El confinamiento se sobrelleva mejor que la incertidumbre. Ejercitándonos en el oficio de vivir, el espacio privado adquiere un sentido diferente, porque el refugio íntimo se transforma en celda penitenciaria, y la vieja pregunta retórica —¿privado de qué?— se responde de inmediato: privado de contacto con los otros. En Huis clos, una obra que se estrenó en el París de la ocupación, Jean-Paul Sartre representa el infierno como un cuarto sin ventanas donde se constata que ‘L’enfer, c’est les autres’. Evitando hoy el contacto para dificultar la propagación vírica, descubrimos que, a diferencia de lo que asegura el dramaturgo, el paraíso son los otros. Obligados al aislamiento social, y enfrentados al enclaustramiento doméstico, sentimos como una amputación la ausencia de vínculo físico con nuestros semejantes, pero nada es comparable a la ansiedad que suscitan las sombras que se proyectan sobre el futuro personal y colectivo.

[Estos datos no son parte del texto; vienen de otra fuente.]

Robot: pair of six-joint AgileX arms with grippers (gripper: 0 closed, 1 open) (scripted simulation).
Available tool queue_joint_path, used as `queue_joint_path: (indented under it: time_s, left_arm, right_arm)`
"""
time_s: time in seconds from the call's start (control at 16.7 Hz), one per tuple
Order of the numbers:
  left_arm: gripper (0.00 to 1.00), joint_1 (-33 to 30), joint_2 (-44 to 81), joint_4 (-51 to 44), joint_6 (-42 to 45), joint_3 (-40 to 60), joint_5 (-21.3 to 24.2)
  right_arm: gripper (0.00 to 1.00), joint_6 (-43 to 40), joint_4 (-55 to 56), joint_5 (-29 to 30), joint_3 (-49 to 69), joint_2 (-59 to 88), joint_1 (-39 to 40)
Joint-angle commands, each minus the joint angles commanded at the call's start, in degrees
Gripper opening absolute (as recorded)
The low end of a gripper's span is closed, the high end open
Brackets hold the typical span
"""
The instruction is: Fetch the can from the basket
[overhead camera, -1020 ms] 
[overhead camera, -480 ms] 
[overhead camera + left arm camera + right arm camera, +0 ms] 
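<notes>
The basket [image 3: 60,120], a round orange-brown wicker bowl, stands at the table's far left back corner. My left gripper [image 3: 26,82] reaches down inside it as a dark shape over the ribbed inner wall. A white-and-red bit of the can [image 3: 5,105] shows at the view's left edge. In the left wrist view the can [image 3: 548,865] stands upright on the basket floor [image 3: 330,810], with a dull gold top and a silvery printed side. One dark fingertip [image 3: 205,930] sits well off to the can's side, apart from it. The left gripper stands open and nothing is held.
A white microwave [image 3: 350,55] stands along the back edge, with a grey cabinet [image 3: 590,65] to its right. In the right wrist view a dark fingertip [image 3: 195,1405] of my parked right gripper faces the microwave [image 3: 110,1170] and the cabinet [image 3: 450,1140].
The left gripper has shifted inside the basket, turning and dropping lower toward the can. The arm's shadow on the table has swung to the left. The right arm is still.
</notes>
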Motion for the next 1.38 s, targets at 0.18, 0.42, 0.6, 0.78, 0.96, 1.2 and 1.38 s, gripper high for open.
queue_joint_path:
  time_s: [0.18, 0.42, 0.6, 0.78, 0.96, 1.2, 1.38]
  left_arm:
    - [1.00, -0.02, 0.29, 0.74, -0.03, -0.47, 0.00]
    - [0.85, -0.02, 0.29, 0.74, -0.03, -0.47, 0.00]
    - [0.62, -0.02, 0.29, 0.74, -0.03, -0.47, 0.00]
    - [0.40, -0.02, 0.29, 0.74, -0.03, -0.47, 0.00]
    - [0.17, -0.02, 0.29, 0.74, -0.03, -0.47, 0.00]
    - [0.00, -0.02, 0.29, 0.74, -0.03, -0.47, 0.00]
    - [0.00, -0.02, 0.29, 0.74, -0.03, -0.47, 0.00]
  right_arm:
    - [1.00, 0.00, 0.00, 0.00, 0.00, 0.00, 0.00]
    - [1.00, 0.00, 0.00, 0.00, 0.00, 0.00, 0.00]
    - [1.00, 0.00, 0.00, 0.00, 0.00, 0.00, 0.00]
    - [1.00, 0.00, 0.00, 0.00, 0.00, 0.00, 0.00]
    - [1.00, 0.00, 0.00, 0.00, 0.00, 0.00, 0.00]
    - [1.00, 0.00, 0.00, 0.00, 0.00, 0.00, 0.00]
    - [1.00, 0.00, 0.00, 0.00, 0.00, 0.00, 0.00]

Con las ciudades en toque de queda, participamos en la liturgia solidaria de los balcones y consumimos bulímicamente la información de los medios y el chisporroteo de las redes, procurando atisbar el horizonte con los ojos entornados. Ignorantes del censo definitivo de las víctimas, fingimos confiar la supervivencia a las exigentes rutinas de protección, pero en el fondo nos sabemos arrastrados por el torbellino del azar. Es posible que el mundo que emerja de esta convulsión vírica sea más sensato en el consumo de recursos, más justo en su reparto y más seguro frente a las catástrofes: vivir con menos no tiene que significar vivir peor. Sin embargo, también es verosímil que este nuevo paisaje económico, social y geopolítico esté marcado por el desorden y el conflicto, por el auge autoritario y el agostamiento de la libertad, ya que la pandemia ha mostrado la anemia de la gobernanza nacional y europea, por no mencionar la ausencia de gobernanza global.
Buscando guía y consuelo en la memoria personal, recuerdo a mi padre microbiólogo y a su héroe de ficción, el doctor Arrowsmith, protagonista de la gran novela de Sinclair Lewis y de la posterior película de John Ford, un médico e investigador que se enfrenta a una epidemia de carbunco y después a otra de peste bubónica, y que refleja bien los dilemas éticos de la ciencia en situaciones límite. Hoy los comentaristas recorren reiteradamente la historia literaria de las pestes, desde Boccaccio hasta Camus, y subrayan tanto la angustia de las poblaciones como los esfuerzos del personal sanitario, pero quizá no se pone suficiente énfasis en la investigación biomédica que al cabo nos suministra remedios y vacunas. En la soledad de sus laboratorios, y en la comunidad virtual de sus hallazgos, esos científicos ofrecen desde su confinamiento las briznas de certidumbre que permiten hacer frente a las incógnitas biopolíticas del tiempo que viene.